Final grade calculation:
| Homework problems | 20% |
| Computer problems | 20% |
| First midterm exam | 15% |
| Second midterm exam | 15% |
| Final exam | 30% |
| Total | 100% |
Tentative cut-offs for final grades:
| A: | ≥85% |
| B: | ≥70% |
| C: | ≥60% |
| D: | ≥50% |
Syllabus and assignments: (HW – homework problems, CP – computer problems)

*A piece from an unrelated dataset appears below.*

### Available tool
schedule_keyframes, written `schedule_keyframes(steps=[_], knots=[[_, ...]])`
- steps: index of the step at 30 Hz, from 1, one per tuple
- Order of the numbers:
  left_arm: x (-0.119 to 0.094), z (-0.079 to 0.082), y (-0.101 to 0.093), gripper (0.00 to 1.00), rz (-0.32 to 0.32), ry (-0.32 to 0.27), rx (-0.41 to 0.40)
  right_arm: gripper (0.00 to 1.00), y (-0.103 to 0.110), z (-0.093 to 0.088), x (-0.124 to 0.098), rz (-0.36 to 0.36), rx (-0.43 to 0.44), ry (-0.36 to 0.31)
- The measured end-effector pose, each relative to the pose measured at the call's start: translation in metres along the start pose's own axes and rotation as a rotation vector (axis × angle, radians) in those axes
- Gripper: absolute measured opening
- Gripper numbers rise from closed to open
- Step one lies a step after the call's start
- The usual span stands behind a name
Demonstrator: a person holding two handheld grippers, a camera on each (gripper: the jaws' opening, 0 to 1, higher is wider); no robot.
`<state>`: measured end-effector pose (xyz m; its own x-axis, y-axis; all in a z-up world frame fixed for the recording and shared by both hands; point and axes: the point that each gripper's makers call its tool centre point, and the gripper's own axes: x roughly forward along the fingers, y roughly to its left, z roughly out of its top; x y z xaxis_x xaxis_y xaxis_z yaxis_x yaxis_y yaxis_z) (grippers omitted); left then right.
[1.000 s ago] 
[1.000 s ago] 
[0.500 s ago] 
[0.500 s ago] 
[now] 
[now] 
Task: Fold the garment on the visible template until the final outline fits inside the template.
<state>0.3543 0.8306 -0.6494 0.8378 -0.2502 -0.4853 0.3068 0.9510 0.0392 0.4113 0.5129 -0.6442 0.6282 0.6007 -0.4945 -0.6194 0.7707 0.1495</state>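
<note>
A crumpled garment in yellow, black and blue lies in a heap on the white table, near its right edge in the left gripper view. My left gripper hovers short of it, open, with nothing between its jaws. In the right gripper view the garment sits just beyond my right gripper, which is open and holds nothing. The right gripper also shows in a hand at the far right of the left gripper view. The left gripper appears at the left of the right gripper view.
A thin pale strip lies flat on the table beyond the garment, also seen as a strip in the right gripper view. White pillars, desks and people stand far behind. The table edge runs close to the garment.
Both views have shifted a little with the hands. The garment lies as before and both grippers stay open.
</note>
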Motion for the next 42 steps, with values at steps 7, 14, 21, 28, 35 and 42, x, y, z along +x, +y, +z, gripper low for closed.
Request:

| Class date | Topics (book section and title) | HW | CP | Due date |
|---|---|---|---|---|
| Week 1 | ||||
| August 26 | Introduction, course policy, Octave discussion | |||
| August 28 | 3.1: Lagrange interpolation polynomial | 3.1-1 | September 6 | |
| August 30 | 3.1: Newton's divided differences | 3.1-2 | 3.1-1 | September 6 |
| Week 2 | ||||
| September 2 | Labor day – no classes | |||
| September 4 | 3.2: The error of interpolation | 3.2-2 | 3.2-1 | September 13 |
| September 6 | 3.3: Chebyshev polynomials | 3.3-1 | 3.3-4 | September 13 |
| Week 3 | ||||
| September 9 | 1.1: Bisection | 1.1-6 | 1.1-2 | September 20 |
| September 11 | 1.2: Fixed point iteration | 1.2-8 | September 20 | |
| September 13 | 1.4: Newton's method (quadratic convergence) | |||
| Week 4 | ||||
| September 16 | 1.4: Newton's method (linear convergence) | 1.4-3 | 1.4-2 | September 27 |
| September 18 | 1.5: Secant and false position methods | 1.5-2 | 1.5-1 | September 27 |
| September 20 | 1.5: IQI and Brent's methods | |||
| Week 5 | ||||
| September 23 | 13.1: Golden section search | 13.1-2 | 13.1-1 | October 4 |
| September 25 | 13.1: Successive parabolic interpolation | |||
| September 27 | 2.2: LU-factorization | 2.2-2 | 2.2-1 | October 4 |
| Week 6 | ||||
| September 30 | 2.3: Errors and condition number | 2.3-1 | 2.3-1 | October 11 |
| October 2 | Review before the first midterm exam | |||
| October 4 | First midterm exam, covers 1.1–1.5, 3.1–3.3, 13.1 | |||
| Week 7 | ||||
| October 7 | 2.5: Jacobi and Gauss-Seidel methods | 2.5-1 | 2.5-1 | October 18 |
| October 9 | 2.5: Convergence of iterative methods | |||
| October 11 | 4.1: Least squares and normal equations | 4.1-1 | 4.1-1 | October 18 |
| Week 8 | ||||
| October 14 | 4.3: Gram–Schmidt orthogonalization | |||
| October 16 | 4.3: QR-factorization | 4.3-1 | 4.3-1 | October 25 |
| October 18 | 2.7: Newton method | 2.7-4 | October 25 | |
| Week 9 | ||||
| October 21 | 2.7: Broyden method | 2.7-8 | November 1 | |
| October 23 | 13.2: Newton's method | 13.2-2 | November 1 | |
| October 25 | 13.2: Steepest descent | |||
| Week 10 | ||||
| October 28 | 13.2: Conjugate gradient method | |||
| October 30 | Review before the second midterm | |||
| November 1 | Second midterm exam, covers 2.2–2.3, 2.5, 2.7, 4.1, 4.3, 13.2 | |||
| Week 11 | ||||
| November 4 | 5.1: Finite difference formulas | 5.1-1 | November 15 | |
| November 6 | 5.1: Richardson's extrapolation | 5.1-11 | November 15 | |
| November 8 | 5.2: Trapezoid and Simpson's rules | 5.2-3 | 5.2-8 | November 15 |
| Week 12 | ||||
| November 11 | 6.1: Formulation of IVP, Euler's method | 6.1-1 | November 22 | |
| November 13 | 6.2: Local and global truncation error | |||
| November 15 | 6.2: Heun's method; 6.4: The midpoint method | 6.2-1 | November 22 | |
| Week 13 | ||||
| November 18 | 6.4: The RK2 family, Ralston's method | |||
| November 20 | 6.6: Stability, backward Euler method | 6.6-4 | December 2 | |
| November 22 | 8.1: Heat equation, forward and backward difference methods | 8.1-3 | December 2 | |
| Week 14 | ||||
| November 25 | 8.1: Von Neumann's stability analysis | 8.1-4 | December 6 | |
| November 27 | 8.2: Wave equation, finite difference method | 8.2-4 | December 6 | |
| November 29 | Thanksgiving – no classes | |||
| Week 15 | ||||
| December 2 | 8.2: Courant – Friedrichs – Lewy condition | 8.2-2 | December 6 | |
| December 4 | 8.3: Poisson equation, finite difference method | |||
| December 6 | Review before the final exam |
Sample exams:
2011 Midterm 1, 2011 Midterm 2, 2011 Final.
2015 Midterm 1, 2015 Midterm 2, 2015 Final.
Summer 2019 Midterm 1, Summer 2019 Midterm 2, Summer 2019 Final.
Note that I changed the syllabus somewhat for this year, so the past
exams do not necessarily cover the same material.
I will be continuously updating this webpage as the course progresses. Please watch this webpage, although I will try to announce any further changes by e-mail.